Human umbilical cord stem cell conditioned medium versus serum-free culture medium in the treatment of cryopreserved human ovarian tissues in in-vitro culture: a randomized controlled trial.

作者信息

Jia Yingxian, Shi Xiaohan, Xie Yidong, Xie Xiaochuan, Wang Yan, Li Shangwei

机构信息

Division of Reproductive Medical Center, West China Second University Hospital, Sichuan University, Chengdu, Sichuan, China.

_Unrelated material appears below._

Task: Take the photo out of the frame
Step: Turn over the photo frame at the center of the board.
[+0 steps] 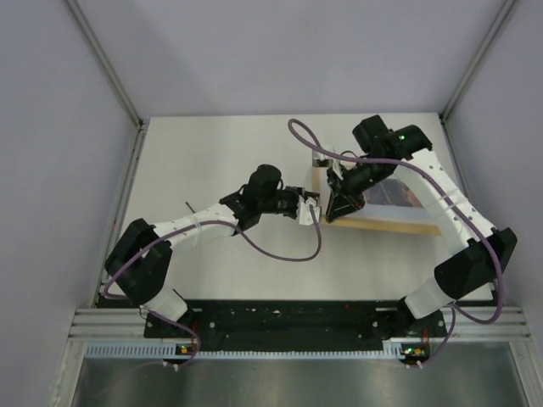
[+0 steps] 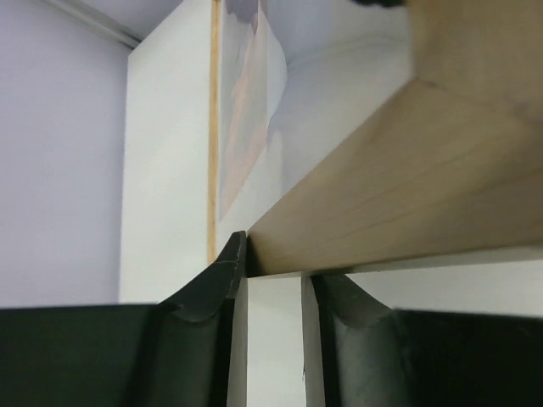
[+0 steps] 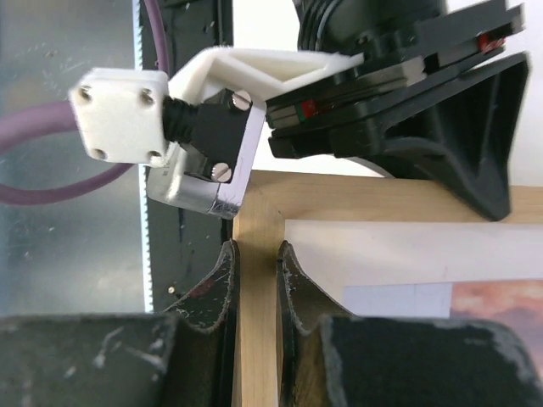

Key Laboratory of Birth Defects and Related Diseases of Women and Children, West China Second University Hospital of Sichuan University, Chengdu, Sichuan, China.

出版信息

Stem Cell Res Ther. 2017 Jun 24;8(1):152. doi: 10.1186/s13287-017-0604-4.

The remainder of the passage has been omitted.